# FanGraphs Baseball

1. really interesting; i’d love to see this on an xfip, sierra or tera basis, too. not sure how involved all of that is, from a math standpoint.

Comment by mike — October 6, 2011 @ 11:44 am

2. If you break down 2010 stats, a lot of the same pitchers have high xK’s that didn’t materialize.

I looked at the 92 pitchers, presumably that were innings qualified, and here were the top 10:

Name 2010 diff
Randy Wells -6.92%
Brett Cecil -6.34%
Hiroki Kuroda -6.23%
R.A. Dickey -6.03%
Clay Buchholz -5.99%
Carl Pavano -5.69%
Shaun Marcum -5.68%
Jaime Garcia -5.25%
Edwin Jackson -5.05%
Johan Santana -4.84%
Francisco Liriano -4.78%

Comment by Brian — October 6, 2011 @ 11:59 am

3. sorry. hit enter before I finished.

The “2010 diff” is the difference between 2010 K% and “expected K%” using the y = 2.2619x + 0.0163
formula from the author’s analysis.

Not sure what that means… I can’t think of similarities between Kuroda, Liriano, Pavano, Marcum, Wells, Jaime Garcia, etc.. Just thought I’d throw it out there.

Comment by Brian — October 6, 2011 @ 12:03 pm

4. A) I really liked this post. I thought it was well written and funny, and all around put together well.

B) Would a team philosophy of “pitch to contact”make a difference here? I’m only familiar with the Twins program, and they definitely have that strategy. Is it a coincidence that Liriano and Pavano (two pitchers that didn’t come up in the Twins system but have pitched there for 6 and 2 seasons respectively) are near the top? Could anyone else who knows say if the pitchers near the top of the list are from programs with similar philosophies?

Comment by TFINY — October 6, 2011 @ 12:09 pm

5. While the differential in expected and actual K% is interesting in and of itself, it seems to me the cause of the heteroskedasticity is actually the more interesting question. You talk about “fixing it” statistically (which of course you can do), but wouldn’t it be more interesting to predict it? You could run a heteroskedastic regression model, which doesn’t make any assumptions about the error structure and allows you to include predictors of both the outcome (K%) and the variance. I wonder what would predict it? Perhaps pitch selection, like “pitching backwards”? Perhaps some guys throw their highest SwStr% pitch early in the count and one of their lower SwStr% pitches once they get two 2 strikes? Something that could probably be easiest checked with the proper methodology.

Anyhow, interesting stuff.

Comment by Jeff — October 6, 2011 @ 12:09 pm

6. Seems to me the biggest factor you missed was BB%. Imagine a pitcher who took every count to 3-2, but had a league average SwStr% rate. He’d be an elite K% pitcher, but he’d also walk a boat load of dudes.

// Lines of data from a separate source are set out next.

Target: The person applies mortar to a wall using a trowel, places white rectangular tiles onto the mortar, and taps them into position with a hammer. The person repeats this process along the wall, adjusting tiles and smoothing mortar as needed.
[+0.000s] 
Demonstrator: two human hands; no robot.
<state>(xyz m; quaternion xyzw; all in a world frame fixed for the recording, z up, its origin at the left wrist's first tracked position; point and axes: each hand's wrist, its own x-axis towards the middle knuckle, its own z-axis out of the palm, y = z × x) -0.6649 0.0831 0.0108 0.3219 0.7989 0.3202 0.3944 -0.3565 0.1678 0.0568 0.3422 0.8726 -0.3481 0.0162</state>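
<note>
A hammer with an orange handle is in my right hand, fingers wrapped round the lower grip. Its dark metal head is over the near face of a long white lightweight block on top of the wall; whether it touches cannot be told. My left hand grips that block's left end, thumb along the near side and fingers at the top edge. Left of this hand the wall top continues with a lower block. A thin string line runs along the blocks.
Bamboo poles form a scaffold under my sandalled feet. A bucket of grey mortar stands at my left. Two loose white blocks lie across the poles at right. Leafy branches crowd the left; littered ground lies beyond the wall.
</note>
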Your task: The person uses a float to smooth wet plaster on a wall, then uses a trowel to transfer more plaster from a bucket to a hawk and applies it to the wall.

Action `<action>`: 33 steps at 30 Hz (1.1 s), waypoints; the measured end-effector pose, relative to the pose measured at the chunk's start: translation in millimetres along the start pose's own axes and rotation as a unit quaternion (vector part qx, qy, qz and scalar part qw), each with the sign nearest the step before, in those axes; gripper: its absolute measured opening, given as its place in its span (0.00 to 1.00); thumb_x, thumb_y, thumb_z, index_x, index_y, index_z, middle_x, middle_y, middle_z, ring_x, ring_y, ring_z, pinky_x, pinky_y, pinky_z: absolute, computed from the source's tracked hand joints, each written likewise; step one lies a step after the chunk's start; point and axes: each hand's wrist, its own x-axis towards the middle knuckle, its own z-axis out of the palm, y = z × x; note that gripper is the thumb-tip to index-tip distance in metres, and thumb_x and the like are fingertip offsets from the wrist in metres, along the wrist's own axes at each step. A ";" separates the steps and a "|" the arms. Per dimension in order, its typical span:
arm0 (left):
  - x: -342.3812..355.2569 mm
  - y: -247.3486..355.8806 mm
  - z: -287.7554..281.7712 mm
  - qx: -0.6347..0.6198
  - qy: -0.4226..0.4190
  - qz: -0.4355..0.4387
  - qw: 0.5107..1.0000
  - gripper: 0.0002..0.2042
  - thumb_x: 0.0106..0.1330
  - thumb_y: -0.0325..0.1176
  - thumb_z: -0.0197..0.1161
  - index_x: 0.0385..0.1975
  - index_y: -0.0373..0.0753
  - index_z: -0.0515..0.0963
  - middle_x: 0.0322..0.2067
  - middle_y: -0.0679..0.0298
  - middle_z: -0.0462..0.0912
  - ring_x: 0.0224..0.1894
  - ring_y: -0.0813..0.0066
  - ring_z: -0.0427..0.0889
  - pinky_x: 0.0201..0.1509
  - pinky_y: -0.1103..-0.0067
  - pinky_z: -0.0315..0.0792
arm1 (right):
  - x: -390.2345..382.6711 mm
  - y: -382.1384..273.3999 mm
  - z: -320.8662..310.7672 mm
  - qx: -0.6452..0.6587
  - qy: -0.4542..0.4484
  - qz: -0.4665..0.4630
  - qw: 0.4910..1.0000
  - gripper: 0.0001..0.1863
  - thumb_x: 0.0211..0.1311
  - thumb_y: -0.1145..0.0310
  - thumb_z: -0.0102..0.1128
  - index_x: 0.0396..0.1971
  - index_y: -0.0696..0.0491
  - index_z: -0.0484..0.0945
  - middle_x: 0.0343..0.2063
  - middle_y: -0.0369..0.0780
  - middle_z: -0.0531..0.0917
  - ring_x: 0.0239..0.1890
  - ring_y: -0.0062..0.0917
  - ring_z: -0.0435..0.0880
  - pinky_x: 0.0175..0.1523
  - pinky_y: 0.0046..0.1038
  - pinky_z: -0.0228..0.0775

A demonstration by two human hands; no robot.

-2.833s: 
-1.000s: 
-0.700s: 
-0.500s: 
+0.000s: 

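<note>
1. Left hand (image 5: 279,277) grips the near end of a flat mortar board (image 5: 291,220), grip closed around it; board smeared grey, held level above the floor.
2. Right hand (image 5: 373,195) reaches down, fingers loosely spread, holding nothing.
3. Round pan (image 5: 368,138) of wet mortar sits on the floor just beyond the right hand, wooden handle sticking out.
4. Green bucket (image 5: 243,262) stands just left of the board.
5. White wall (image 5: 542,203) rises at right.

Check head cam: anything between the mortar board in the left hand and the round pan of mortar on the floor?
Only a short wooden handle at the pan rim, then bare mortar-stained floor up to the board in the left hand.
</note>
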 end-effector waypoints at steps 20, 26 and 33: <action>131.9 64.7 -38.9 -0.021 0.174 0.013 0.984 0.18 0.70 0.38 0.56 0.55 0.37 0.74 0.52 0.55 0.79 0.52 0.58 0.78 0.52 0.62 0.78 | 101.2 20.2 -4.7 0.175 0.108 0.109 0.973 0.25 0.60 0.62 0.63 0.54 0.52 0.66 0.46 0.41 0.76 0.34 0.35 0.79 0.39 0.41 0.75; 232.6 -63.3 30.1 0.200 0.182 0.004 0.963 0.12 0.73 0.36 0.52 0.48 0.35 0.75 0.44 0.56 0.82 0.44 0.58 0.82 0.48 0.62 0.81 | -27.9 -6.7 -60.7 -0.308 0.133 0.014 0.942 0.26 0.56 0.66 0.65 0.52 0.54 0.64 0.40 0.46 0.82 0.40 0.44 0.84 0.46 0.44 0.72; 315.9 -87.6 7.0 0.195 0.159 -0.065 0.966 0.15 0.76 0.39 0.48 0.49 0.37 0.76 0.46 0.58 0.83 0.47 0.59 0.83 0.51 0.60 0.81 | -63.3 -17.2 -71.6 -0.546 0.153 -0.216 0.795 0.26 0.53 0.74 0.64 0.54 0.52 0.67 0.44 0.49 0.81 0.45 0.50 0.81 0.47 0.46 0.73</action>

There should be a “nibble” factor for pitchers, which would complete the picture here.

Comment by Slartibartfast — October 6, 2011 @ 12:38 pm

7. I prefer this method as it differentiates between SwStr out of and in zone.

http://www.draysbay.com/2009/7/21/956509/updated-expected-strikeouts-based

The formula:
K%=(ClStr%*.9)+(Foul%*.5)+(InPly%*-.9)+(InZSwStr%*1.1)+(OZSwStr%*1.5)

Adjusted r^2 of 91.4 is extremely strong. I’ll be updating this for major starters at some point in the offseason as it’s a very nice look at which guys can be expected to take a leap forward next season.

Comment by Sandy Kazmir — October 6, 2011 @ 12:51 pm

8. I assume foul balls count as swinging strikes. Is there data out there for total foul balls and fouls/PA? Just looking at the list, I know Hamels gets a ton of foul balls because he rarely puts anyone away with the heater, using it to set up his change piece, which induces swinging strikes of its own. I’d want to cross check this list to a fouls/PA leader board.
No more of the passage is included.